La santé à deux vitesses (2033 – 2035)
Entre 2033 et 2035, on assiste à une polarisation toujours plus nette entre une médecine publique qui n’a jamais vraiment su prendre le virage de la modernisation, et des cliniques privées haut de gamme qui, elles, profitent pleinement de l’avance technologique américaine et asiatique. D’un côté, la plupart des Français, par manque de ressources ou de volonté, se contentent de consultations traditionnelles. Ils restent méfiants face aux dispositifs connectés, même si l’on ne peut parler d’un rejet total. Dans bien des cas, c’est avant tout la question du coût qui les empêche de basculer vers des solutions innovantes. De l’autre côté, une minorité plus aisée se tourne sans hésitation vers des établissements privés de pointe, où les techniques de télémédecine et d’analyse prédictive sont considérées comme fiables et sûres. Cette minorité ne nourrit d’ailleurs guère de défiance : au contraire, elle bénéficie d’une offre ultra-technologique, sans être freinée par le souvenir des scandales passés.
Dans le secteur public, les reformes s’accumulent sans jamais véritablement s’appliquer. Les tentatives de rehausser les compétences numériques du personnel soignant restent entravées par le manque de financement et par la lourdeur administrative. Certains praticiens, lassés d’exercer dans des conditions difficiles, finissent par quitter l’hôpital pour rejoindre des cliniques plus modernes. Faute d’actions préventives et d’accès rapide à des spécialistes, on en vient à “réparer” plutôt que prévenir : une logique qui pèse lourdement sur les finances publiques. Le vieillissement rapide de la population complique encore la donne, provoquant un afflux de patients dans un réseau hospitalier déjà saturé.
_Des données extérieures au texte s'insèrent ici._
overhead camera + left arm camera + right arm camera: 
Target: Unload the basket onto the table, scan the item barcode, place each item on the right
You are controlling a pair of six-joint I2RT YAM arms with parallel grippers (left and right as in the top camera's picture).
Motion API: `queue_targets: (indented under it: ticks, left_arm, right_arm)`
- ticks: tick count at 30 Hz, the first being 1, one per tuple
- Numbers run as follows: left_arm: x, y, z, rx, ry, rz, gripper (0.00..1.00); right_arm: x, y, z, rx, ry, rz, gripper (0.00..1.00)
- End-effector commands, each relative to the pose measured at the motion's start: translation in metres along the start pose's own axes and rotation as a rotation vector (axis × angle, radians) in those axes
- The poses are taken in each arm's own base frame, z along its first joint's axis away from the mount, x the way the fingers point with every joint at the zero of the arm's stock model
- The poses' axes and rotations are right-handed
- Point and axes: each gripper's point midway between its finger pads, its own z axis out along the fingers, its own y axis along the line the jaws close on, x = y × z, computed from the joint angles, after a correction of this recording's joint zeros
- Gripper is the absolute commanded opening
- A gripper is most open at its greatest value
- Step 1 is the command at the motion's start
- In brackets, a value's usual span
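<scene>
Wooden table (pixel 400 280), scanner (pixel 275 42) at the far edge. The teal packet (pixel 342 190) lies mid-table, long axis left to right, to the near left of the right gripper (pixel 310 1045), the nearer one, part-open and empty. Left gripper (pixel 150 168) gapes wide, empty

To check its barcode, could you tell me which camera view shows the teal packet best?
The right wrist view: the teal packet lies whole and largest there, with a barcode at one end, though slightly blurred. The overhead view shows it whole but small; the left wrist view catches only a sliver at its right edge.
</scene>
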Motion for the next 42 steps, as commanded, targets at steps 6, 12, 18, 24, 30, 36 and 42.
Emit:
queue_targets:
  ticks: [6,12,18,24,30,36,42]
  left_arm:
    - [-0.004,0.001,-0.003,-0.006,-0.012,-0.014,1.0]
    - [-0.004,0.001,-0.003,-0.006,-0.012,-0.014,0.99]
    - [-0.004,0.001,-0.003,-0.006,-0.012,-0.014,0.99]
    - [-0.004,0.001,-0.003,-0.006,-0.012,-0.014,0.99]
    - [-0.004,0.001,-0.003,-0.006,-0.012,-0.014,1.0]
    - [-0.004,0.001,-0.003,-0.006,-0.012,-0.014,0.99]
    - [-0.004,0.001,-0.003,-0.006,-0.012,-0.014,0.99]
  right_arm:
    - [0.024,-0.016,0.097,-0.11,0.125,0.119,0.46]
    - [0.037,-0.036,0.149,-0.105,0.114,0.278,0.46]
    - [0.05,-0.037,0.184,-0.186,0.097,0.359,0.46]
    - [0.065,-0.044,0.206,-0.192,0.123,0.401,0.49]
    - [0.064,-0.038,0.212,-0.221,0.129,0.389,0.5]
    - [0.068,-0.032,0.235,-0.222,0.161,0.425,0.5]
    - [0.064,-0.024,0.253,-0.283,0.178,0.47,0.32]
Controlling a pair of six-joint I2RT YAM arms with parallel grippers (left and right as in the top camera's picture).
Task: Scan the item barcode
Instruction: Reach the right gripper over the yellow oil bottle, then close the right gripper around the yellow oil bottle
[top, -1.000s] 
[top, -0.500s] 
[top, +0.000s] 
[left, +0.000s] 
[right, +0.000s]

Au même moment, des initiatives citoyennes voient le jour, malgré leur portée limitée. Quelques associations, mutuelles engagées ou collectivités locales ouvrent des “tiers-lieux de santé solidaire”, qui tentent de mêler pratique médicale et accompagnement social, avec une petite touche de numérique de proximité. Certaines voix militent pour qu’un “service public digital minimum” soit garanti à tous, incluant un dossier médical unifié et sécurisé. Le lobbying d’acteurs privés, la fragmentation budgétaire et l’absence de coordination nationale freinent cependant les avancées. Dans ce contexte, la fracture continue de s’élargir : la France se retrouve avec un pôle premium, hautement technologique et aux mains de groupes étrangers, et un secteur public en difficulté, où les patients et les soignants n’ont ni l’énergie ni les moyens de rattraper le retard numérique. Les rares scandales survenus depuis 2025, même moins impressionnants que redouté, ont suffi à renforcer un climat de prudence, pour ne pas dire de défiance, et à gripper durablement les processus d’innovation dans le système public.
Une santé fracturée
En 2035, le constat s’impose : la France s’est installée dans un modèle de santé à deux vitesses, au sein d’une Europe elle-même en retard par rapport aux champions internationaux de l’IA médicale. Les plus aisés, confiants dans les promesses de la technologie, s’offrent sans scrupule ni complexe des soins connectés d’une précision remarquable. La majorité de la population, quant à elle, n’a d’autre choix que de continuer à fréquenter des hôpitaux saturés, peu équipés en outils numériques, et de patienter dans des files d’attente interminables. Les scandales, même moins dévastateurs que prévu, ont largement freiné l’adhésion populaire et nourri une certaine vigilance à l’égard de la télémédecine et de la protection des données. Face à la prolifération des assurances privées haut de gamme et des innovations hors de prix, les pouvoirs publics se retrouvent démunis, incapables d’imposer une vision d’ensemble qui réponde efficacement aux enjeux de la décennie. Au final, le pays oscille entre un système public exsangue, hanté par ses retards et sa prudence excessive, et un secteur privé triomphant, mais largement réservé à une minorité fortunée. Ce scénario illustre la fragilité d’un modèle qui, faute d’avoir investi à temps dans l’innovation et la formation, se retrouve fracturé, avec d’un côté une élite profitant pleinement de la révolution numérique, et de l’autre une majorité de Français obligés de s’en tenir à des pratiques médicales traditionnelles, souvent dépassées et coûteuses à long terme.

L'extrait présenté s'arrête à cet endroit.